● Prompt
Count how many lines in the data hold "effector". Only the number.

● Stored data
=-=-=

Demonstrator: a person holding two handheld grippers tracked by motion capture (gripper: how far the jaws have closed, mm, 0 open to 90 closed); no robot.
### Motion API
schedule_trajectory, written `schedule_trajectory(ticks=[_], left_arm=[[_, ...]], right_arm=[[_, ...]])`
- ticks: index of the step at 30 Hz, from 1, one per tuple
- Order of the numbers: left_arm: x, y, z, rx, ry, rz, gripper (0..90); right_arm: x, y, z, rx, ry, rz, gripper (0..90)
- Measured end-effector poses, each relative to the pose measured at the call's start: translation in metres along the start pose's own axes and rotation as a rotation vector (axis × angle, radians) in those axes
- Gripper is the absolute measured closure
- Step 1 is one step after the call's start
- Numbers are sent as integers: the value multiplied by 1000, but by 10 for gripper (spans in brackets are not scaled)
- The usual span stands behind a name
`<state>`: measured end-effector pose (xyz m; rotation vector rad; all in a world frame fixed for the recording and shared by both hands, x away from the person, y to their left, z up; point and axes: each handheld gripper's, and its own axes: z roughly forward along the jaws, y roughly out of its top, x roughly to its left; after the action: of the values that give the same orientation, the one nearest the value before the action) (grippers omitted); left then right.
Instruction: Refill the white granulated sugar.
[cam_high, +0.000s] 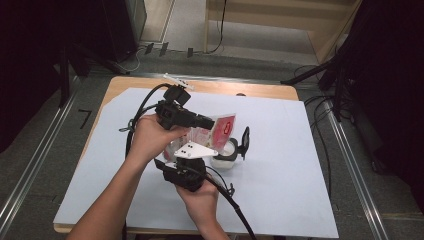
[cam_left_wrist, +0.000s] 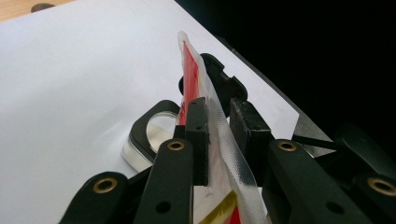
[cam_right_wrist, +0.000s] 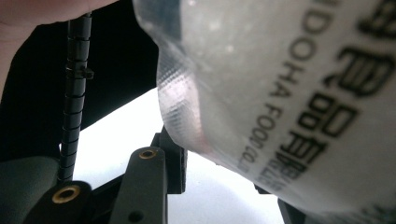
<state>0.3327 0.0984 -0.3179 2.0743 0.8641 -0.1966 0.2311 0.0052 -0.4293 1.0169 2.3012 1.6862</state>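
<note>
The table (cam_high: 300, 165) carries a white sheet, and just under the tongs stands a small jar (cam_high: 224, 154) with its black lid swung open. Above it, the left gripper (cam_left_wrist: 219, 123) is closed on the sealed edge of a red and clear packet (cam_left_wrist: 219, 140). The right gripper (cam_right_wrist: 219, 186) has the same packet (cam_right_wrist: 289, 93) between its jaws, but a real pinch cannot be told. To tear well, it should probably clamp close beside the left jaws, over the jar.
</note>
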Motion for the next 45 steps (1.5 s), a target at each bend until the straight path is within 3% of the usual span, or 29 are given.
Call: schedule_trajectory(ticks=[14,19,28,45], left_arm=[[2,0,-1,-5,-5,-14,782],[-1,1,-3,-23,2,-4,773],[-2,1,-2,-11,12,-2,776],[-8,2,-7,-53,22,19,777]], right_arm=[[-1,2,-2,12,6,-10,639],[-2,4,-4,6,12,-24,640],[-2,4,-3,6,14,-18,640],[-1,8,-4,-4,0,-44,640]])
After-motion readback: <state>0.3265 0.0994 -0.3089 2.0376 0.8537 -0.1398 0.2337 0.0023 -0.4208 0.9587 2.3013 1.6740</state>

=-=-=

● Output below
2